L'esame della parte anteriore del bulbo oculare viene eseguito utilizzando sollevatori di palpebre dopo un'anestesia preliminare con gocce di dicaina o novocaina. Si osserva la stessa sequenza di esame utilizzata per l'esame dei pazienti adulti.

L'esame del segmento posteriore del bulbo oculare nei pazienti molto giovani viene eseguito comodamente mediante un oftalmoscopio elettrico.

Lo studio dell'acuità visiva e del campo visivo dovrebbe assumere il carattere di un gioco, soprattutto nei bambini di 3-4 anni.

A questa età è consigliabile determinare i confini del campo visivo utilizzando il metodo dell'orientamento, ma invece delle dita è meglio mostrare al bambino giocattoli di colori diversi.

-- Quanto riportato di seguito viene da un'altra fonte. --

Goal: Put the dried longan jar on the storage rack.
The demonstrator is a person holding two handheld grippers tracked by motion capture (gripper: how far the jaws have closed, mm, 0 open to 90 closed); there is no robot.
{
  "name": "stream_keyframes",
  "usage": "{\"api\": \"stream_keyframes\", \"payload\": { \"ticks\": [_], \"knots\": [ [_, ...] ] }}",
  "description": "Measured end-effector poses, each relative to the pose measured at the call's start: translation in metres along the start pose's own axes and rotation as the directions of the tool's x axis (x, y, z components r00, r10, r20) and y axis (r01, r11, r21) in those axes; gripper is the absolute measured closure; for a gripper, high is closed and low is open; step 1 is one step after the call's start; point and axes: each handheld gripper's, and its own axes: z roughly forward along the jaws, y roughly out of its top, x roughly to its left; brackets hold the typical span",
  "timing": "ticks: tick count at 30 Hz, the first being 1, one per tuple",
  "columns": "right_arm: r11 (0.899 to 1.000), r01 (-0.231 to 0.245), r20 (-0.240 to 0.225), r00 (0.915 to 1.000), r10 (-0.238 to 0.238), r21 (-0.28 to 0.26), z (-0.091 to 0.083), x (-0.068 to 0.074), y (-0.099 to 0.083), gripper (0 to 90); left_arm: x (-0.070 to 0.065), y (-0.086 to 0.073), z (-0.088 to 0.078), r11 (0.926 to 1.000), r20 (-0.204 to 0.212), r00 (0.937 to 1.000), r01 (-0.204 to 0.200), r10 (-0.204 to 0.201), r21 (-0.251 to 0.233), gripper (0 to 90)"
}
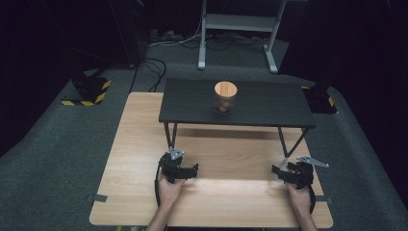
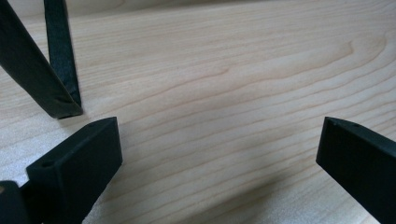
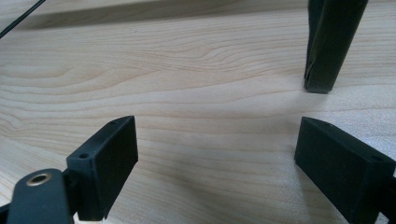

La ricerca mediante dispositivi diventa abbastanza attendibile a partire dall'età di circa 5 anni, anche se in ogni caso specifico è necessario tenere conto delle caratteristiche caratterologiche del bambino.

Quando si esamina il campo visivo nei bambini, è importante ricordare che i suoi confini interni sono più ampi rispetto a quelli degli adulti.

La tonometria nei bambini piccoli e irrequieti viene eseguita in anestesia con maschera, fissando attentamente l'occhio nella posizione desiderata con pinzette microchirurgiche (attraverso il tendine del muscolo retto superiore).

In questo caso, le estremità dello strumento non devono deformare il bulbo oculare, altrimenti l'accuratezza dell'esame diminuisce. A questo proposito, l'oculista è costretto a controllare i dati ottenuti durante la tonometria, eseguendo uno studio palpatorio del tono del bulbo oculare nella zona equatoriale.